Rob Ford’s Leadership Lessons - Nov. 23, 2013

Life in Rob Ford’s Toronto is at once the best of times and the worst of times, for those of us with an interest in leadership. It is the worst of times because those of us with an interest in leadership enjoy seeing it done well. But it is also — in an admittedly self-serving sense — the ‘best’ of times, because Ford’s abysmal leadership serves as an object lesson in how not to lead, and reminds everyone of just how important leadership really is.

What does an organization — whether it is a city or a corporation — need from a leader? What does Ford have or lack that a business should want in a CEO?

First, you want a leader with vision. Even his detractors have to admit that Ford definitely has that. And it’s what got him elected. Plenty of smart people voted for him because they liked the policy direction he promised to take — or, at least, they liked it better than the alternatives they had been offered. A leader has to have a sense of where he or she wants to lead you. Why would anyone follow someone who isn’t going anywhere you want to go?

Second, though, you want a leader with the organizational skills and the people skills to implement that vision. A leader, in other words, needs more than ideas. Ideas are cheap; the talents required to implement them aren’t. Key among those talents, when it comes to implementing ideas in any reasonably complex organizational setting, is an aptitude for working with people. A leader needs to get along with others. You don’t need to be a devoté of ‘servant leadership’ or an adherent to the notion of ‘leading from behind’ to recognize that leadership typically requires a sensitive appreciation of the talents, motives and desires of a team of people. And it requires a willingness to put in the effort required to find ways to turn varied and often divergent interests into a shared vision. To say that Rob Ford lacks capacity in this regard is to understate the problem.

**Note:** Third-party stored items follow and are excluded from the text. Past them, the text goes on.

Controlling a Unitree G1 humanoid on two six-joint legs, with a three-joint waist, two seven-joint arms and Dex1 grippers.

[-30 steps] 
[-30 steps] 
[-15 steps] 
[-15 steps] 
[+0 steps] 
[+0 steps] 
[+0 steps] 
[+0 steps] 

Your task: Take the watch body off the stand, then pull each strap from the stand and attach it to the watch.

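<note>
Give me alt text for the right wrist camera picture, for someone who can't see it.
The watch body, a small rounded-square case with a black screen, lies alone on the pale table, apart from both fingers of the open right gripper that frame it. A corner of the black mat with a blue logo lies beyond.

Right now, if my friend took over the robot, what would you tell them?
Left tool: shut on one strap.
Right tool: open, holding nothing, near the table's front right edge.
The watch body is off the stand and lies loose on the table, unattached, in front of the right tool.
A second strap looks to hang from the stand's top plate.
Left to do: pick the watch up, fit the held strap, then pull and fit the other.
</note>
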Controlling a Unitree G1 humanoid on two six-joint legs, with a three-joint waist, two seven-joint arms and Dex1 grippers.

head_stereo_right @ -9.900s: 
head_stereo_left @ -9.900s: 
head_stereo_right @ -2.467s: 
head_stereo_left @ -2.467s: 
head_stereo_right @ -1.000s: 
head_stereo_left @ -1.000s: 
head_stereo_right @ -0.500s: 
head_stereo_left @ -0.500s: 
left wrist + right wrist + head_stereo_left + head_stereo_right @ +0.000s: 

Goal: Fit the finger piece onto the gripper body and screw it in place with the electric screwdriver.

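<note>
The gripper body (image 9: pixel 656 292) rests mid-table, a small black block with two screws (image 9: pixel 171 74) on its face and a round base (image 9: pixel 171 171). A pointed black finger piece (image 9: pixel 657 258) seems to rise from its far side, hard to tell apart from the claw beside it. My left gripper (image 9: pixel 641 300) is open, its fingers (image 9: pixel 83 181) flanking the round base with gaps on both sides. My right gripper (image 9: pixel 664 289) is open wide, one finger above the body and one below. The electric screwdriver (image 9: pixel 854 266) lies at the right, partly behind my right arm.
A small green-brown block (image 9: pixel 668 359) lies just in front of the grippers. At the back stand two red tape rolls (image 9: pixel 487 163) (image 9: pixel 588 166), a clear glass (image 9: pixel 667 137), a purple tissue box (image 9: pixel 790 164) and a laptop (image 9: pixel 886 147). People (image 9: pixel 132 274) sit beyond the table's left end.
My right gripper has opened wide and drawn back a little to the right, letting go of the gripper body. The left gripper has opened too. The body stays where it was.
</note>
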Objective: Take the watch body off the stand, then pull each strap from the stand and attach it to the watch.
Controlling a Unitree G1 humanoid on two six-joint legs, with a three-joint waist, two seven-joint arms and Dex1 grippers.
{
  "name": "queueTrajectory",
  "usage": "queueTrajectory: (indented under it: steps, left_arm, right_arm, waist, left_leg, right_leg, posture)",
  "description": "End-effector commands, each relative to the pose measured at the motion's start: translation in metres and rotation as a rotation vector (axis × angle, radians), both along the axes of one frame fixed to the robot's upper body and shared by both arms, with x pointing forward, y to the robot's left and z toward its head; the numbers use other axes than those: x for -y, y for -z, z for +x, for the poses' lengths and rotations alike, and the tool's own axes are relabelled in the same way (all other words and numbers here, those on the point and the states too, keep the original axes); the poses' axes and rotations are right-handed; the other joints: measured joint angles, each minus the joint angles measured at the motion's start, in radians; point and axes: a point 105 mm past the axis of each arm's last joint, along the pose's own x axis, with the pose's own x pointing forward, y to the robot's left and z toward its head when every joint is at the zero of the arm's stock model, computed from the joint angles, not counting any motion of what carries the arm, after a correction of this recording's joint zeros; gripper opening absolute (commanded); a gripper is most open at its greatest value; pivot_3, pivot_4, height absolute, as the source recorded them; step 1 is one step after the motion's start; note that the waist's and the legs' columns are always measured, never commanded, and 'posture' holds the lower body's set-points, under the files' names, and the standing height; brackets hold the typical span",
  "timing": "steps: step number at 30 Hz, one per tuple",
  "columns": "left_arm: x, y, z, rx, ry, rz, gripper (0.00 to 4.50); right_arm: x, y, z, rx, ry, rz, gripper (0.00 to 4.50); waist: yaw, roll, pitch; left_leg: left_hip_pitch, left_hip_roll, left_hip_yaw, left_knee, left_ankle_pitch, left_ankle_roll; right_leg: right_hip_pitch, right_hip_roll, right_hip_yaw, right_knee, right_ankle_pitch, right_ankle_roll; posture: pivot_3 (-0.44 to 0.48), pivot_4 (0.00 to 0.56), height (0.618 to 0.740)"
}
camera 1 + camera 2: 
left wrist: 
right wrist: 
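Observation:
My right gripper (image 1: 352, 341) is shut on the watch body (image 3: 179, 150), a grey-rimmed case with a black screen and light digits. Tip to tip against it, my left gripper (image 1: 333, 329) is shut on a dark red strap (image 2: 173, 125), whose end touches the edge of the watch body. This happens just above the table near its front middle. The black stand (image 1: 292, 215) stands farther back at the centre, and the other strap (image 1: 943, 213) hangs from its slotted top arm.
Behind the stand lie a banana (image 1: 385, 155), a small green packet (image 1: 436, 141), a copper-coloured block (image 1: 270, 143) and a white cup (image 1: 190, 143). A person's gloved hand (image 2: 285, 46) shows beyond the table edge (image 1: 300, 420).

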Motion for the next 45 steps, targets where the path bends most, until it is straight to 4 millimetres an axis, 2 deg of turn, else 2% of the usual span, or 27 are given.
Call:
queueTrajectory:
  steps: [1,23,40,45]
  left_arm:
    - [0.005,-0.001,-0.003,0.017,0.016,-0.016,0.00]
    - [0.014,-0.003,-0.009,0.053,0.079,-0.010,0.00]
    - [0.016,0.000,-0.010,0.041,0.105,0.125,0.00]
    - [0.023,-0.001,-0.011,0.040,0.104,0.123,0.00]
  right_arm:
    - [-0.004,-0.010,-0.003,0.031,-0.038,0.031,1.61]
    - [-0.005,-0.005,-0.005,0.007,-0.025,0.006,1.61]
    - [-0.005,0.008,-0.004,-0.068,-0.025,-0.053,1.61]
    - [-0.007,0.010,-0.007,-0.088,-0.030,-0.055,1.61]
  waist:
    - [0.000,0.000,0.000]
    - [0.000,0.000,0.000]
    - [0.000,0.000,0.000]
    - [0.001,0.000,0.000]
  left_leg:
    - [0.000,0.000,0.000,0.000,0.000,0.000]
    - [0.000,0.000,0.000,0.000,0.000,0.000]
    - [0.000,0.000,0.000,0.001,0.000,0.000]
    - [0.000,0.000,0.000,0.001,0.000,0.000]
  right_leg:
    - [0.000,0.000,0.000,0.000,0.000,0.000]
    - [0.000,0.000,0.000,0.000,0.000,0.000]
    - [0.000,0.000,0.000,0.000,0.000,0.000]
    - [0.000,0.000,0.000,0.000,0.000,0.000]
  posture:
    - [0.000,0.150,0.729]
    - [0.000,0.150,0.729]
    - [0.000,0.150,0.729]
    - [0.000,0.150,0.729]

But vision and people skills are, in a sense, table stakes: you need those things just to get the boat headed in the right direction and to keep it more-or-less on course. But what about when waters are rough? Anyone can captain a boat on calm waters, but the waters of the corporate and political worlds are rarely calm. So the third thing you want is someone with the capacity to keep things cool and keep the mood constructive when times get tough. You need, in other words, someone who is good in a crisis because crisis is almost inevitable. And even those who were entranced by Rob Ford’s promise to “stop the gravy train” have to admit that their mayor is not — most emphatically not — a man who shows grace under pressure.

Toronto is going through a rough time. The city will surely emerge from it. We’ll elect a new mayor and before long Rob Ford will be relegated to YouTube clips of monologues by Jon Stewart and Jimmy Fallon. The risk in all this is that we will fail to learn anything from it. In particular, there has been too much focus on the man himself. And to be sure, there is plenty to criticize there. As the National Post’s Andrew Coyne recently put it, Ford is a man of “limitless ego and unformed character.” We need to get beyond the individual. Every thinking person watching the fiasco that is currently Toronto’s City Hall needs to be asking not just “when will it end?” but also “what can we learn from it?”